Wydawało mi się, że popularne mity związane z ćwiczeniami i treningami powoli odchodzą do lamusa, a ludzie zaczynają ogarniać, o co właściwie chodzi z tą całą aktywnością fizyczną. Niestety, nie do końca. Zawsze przecież znajdzie się ktoś, kto zacznie gadać nieświadomym niczego dziewczynom, że nie warto chodzić na siłownię, bo będą wyglądały jak Pudzian.
No rany boskie.
Jestem zirytowana. Przeglądałam ostatnio bardzo popularny blog, na którym autorka nawoływała do dwóch rzeczy: nie przesadzania z bieganiem, bo rozrosną się mięśnie (w kontekście wielkich nóg i w ogóle) oraz nie chodzenia na siłownię/nie robienia ćwiczeń siłowych, bo będzie się miało umięśnioną sylwetkę (w domyśle: za bardzo umięśnioną).
Jest mi bardzo przykro, że osoby, które mają dużą widownię, publikują informacje, których nie sprawdzają lub które są po prostu nieszkodliwe. Dlatego, że właśnie takie niewinne wpisy prowadzą do mitów, które z kolei sprawiają, że kobiety albo rezygnują z ćwiczeń w ogóle, albo robią to źle, albo męczą się godzinami bez żadnych efektów.

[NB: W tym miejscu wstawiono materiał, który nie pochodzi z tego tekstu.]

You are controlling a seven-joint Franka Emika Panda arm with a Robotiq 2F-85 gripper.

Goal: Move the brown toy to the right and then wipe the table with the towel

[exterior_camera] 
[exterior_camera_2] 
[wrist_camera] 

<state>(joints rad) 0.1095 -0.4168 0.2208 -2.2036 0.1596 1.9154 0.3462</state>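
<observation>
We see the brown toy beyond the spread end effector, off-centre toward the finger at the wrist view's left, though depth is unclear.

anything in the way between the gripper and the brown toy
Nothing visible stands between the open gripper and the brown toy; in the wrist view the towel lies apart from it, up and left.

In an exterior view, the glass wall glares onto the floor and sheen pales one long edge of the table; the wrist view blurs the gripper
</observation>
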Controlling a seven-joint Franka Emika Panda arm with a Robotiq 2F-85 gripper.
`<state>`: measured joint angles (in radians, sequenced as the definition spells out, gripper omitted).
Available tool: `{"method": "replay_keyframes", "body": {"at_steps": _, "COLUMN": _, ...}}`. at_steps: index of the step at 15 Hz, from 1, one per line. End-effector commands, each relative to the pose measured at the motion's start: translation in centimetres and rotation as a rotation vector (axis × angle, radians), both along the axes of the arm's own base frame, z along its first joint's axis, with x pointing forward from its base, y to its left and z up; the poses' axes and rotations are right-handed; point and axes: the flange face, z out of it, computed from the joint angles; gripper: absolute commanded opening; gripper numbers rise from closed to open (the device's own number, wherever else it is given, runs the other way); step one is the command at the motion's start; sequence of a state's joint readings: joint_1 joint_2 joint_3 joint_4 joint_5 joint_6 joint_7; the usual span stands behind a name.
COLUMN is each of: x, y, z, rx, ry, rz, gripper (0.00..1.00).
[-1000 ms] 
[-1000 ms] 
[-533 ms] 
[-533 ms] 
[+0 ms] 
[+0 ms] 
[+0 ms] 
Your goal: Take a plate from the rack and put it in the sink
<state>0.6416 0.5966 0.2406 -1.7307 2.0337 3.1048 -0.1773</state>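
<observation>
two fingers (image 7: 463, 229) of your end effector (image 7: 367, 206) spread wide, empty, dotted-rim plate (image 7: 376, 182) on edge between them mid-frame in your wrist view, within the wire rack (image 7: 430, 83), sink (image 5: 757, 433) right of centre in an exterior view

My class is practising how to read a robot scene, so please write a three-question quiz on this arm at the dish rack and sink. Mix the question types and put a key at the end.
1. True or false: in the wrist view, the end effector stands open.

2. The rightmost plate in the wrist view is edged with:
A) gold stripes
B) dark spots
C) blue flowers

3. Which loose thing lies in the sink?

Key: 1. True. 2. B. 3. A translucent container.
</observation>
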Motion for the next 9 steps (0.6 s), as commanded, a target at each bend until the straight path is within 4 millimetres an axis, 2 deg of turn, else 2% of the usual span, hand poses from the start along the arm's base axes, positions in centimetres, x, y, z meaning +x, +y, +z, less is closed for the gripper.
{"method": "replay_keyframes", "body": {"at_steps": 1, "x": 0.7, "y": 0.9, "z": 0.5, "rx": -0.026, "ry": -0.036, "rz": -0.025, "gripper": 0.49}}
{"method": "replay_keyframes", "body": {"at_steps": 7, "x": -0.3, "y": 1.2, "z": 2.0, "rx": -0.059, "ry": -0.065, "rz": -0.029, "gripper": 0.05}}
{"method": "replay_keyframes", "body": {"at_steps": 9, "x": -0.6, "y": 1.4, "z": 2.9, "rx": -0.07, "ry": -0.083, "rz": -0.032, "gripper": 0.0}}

CZY OD ĆWICZEŃ SIŁOWYCH ROSNĄ MIĘŚNIE?
Tak i nie. Tak, zwiększa się nasza tkanka mięśniowa, ale nie, nie prowadzi to do wyglądu fitnessek czy kulturystek. Dlaczego? Dlatego, że aby rzeczywiście nastąpił widoczny i spory przyrost tkanki mięśniowej, potrzebna jest odpowiednia, bardzo rygorystyczna dieta i ćwiczenia z odpowiednimi ciężarami, które dodatkowo sukcesywnie się powiększa. Co więcej, taki trening musi być specjalnie ułożony pod daną osobę i jest najczęściej wymagający i bardzo mocny. Fitnesski czy kulturystki podporządkowują cały swój tryb życia, aby wyglądać tak jak wyglądać.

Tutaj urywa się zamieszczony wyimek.